## [Exercise directions]
Using the material below, return exactly the lines between the one holding "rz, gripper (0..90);" and the one holding "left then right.", inclusive, and no others.

## [Available data]
────
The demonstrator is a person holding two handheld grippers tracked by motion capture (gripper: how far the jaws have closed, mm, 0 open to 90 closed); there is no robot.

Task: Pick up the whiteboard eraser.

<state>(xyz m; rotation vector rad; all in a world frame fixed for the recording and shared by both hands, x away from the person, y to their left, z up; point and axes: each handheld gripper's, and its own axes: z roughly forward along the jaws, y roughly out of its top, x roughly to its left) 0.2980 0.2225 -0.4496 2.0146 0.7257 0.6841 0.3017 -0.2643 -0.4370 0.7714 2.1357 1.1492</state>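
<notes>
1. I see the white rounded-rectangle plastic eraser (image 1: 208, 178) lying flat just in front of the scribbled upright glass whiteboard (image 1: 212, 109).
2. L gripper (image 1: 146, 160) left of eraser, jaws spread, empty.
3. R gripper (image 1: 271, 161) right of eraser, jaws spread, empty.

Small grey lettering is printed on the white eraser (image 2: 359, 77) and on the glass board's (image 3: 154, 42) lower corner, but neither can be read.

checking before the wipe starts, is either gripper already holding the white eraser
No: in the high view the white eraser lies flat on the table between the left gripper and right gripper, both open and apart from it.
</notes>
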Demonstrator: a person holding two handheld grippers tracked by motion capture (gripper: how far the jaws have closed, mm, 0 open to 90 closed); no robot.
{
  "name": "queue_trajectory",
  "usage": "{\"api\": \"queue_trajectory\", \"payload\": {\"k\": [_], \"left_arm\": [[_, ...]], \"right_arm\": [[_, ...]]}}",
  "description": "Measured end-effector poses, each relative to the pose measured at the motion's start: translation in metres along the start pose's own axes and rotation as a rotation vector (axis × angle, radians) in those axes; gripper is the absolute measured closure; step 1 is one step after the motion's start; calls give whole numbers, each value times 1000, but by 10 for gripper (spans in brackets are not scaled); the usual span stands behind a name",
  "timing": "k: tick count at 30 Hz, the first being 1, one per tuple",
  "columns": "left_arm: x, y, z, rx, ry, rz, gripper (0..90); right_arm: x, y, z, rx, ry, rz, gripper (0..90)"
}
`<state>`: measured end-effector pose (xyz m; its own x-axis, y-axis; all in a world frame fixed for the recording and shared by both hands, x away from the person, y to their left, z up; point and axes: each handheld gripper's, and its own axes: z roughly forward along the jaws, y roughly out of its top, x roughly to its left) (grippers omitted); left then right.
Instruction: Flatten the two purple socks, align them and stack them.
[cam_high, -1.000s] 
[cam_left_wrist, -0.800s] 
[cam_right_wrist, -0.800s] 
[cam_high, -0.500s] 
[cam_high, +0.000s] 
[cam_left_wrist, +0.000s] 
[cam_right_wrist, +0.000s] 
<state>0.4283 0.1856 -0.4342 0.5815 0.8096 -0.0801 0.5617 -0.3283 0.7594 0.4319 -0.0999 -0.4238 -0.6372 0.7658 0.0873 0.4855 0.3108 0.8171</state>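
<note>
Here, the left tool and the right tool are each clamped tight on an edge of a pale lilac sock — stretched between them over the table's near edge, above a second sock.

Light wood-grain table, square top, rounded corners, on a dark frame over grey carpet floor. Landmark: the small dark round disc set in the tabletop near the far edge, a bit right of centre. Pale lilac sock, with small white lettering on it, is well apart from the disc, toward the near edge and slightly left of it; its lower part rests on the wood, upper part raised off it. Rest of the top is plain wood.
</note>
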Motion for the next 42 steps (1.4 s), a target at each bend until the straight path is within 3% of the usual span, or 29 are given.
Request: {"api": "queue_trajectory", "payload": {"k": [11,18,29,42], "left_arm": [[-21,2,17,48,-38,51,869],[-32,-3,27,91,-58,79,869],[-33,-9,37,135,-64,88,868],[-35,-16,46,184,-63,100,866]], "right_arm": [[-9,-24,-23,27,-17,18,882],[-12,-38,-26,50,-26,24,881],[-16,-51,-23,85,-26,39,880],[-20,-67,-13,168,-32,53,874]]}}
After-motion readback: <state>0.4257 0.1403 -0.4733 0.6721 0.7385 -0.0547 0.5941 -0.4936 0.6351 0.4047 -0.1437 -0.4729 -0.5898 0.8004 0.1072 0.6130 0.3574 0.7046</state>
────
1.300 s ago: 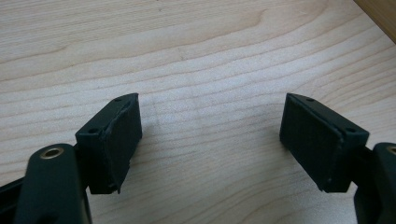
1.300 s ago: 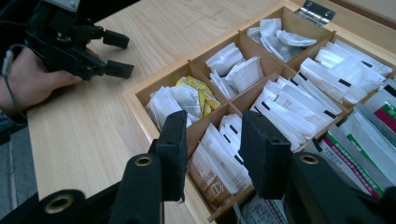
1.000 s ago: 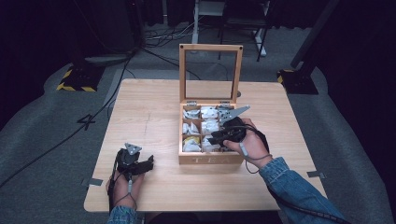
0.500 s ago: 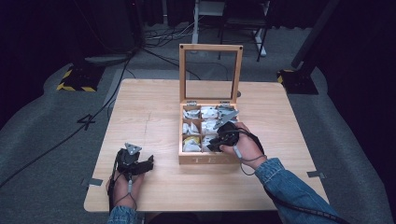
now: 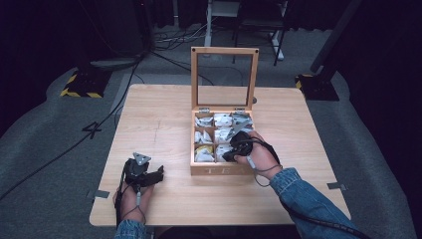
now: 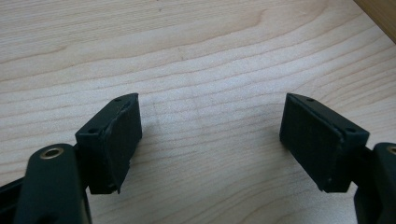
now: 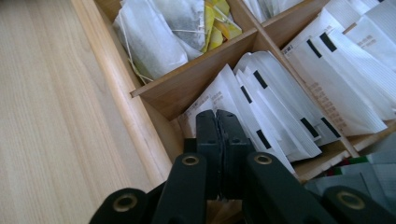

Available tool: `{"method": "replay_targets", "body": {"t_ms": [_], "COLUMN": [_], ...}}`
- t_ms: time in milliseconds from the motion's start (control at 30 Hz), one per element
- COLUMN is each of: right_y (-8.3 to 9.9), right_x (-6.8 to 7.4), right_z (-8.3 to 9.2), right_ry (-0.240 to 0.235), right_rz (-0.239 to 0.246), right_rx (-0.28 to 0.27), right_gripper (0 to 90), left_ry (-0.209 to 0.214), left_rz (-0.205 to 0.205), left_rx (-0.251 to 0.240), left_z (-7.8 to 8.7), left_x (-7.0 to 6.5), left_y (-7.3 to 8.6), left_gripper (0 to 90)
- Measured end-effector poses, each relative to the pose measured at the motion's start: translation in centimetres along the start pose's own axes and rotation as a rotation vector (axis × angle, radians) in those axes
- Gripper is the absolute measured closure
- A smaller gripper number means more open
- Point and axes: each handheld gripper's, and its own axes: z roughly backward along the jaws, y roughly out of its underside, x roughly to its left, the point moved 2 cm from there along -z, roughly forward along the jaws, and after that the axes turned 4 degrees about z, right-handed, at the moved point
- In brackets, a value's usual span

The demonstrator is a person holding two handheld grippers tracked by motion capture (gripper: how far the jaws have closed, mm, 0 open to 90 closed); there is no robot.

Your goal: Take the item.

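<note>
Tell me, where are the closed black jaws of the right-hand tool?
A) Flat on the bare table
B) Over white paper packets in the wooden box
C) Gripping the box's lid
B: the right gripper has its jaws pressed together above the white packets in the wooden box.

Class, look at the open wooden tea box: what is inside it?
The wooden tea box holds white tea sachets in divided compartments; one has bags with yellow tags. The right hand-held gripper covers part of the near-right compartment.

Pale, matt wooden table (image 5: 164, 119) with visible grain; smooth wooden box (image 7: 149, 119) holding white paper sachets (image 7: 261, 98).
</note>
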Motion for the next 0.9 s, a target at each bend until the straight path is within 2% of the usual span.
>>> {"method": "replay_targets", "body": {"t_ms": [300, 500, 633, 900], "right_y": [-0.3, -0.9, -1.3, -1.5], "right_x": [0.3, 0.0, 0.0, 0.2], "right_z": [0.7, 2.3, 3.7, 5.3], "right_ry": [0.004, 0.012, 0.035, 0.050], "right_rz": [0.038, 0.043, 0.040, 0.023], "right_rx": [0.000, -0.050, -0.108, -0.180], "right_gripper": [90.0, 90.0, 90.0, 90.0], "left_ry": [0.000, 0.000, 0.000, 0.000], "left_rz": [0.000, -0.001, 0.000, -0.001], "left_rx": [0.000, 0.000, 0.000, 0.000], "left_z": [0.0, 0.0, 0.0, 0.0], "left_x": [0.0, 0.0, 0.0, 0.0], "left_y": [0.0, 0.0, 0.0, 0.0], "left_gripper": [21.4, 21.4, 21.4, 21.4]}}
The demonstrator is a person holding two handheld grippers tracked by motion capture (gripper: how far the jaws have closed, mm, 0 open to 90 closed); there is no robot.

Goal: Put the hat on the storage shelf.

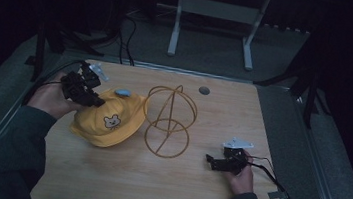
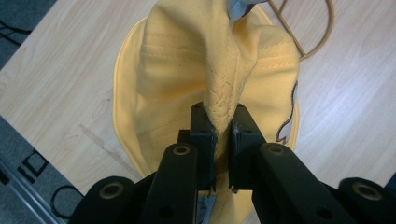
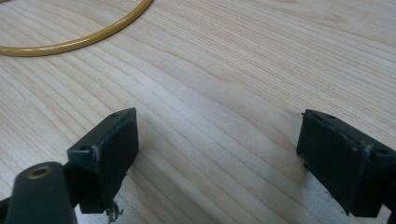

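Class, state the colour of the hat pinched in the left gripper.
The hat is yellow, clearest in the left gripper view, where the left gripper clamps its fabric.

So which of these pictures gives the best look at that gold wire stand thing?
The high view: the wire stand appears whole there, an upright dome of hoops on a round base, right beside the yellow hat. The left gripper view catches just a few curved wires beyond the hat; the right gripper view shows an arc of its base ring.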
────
## [Reply]
  "columns": "left_arm: x, y, z, rx, ry, rz, gripper (0..90); right_arm: x, y, z, rx, ry, rz, gripper (0..90)"
}
`<state>`: measured end-effector pose (xyz m; its own x-axis, y-axis; all in a world frame fixed for the recording and shared by both hands, x away from the person, y to their left, z up; point and axes: each handheld gripper's, and its own axes: z roughly forward along the jaws, y roughly out of its top, x roughly to its left) (grippers omitted); left then right.

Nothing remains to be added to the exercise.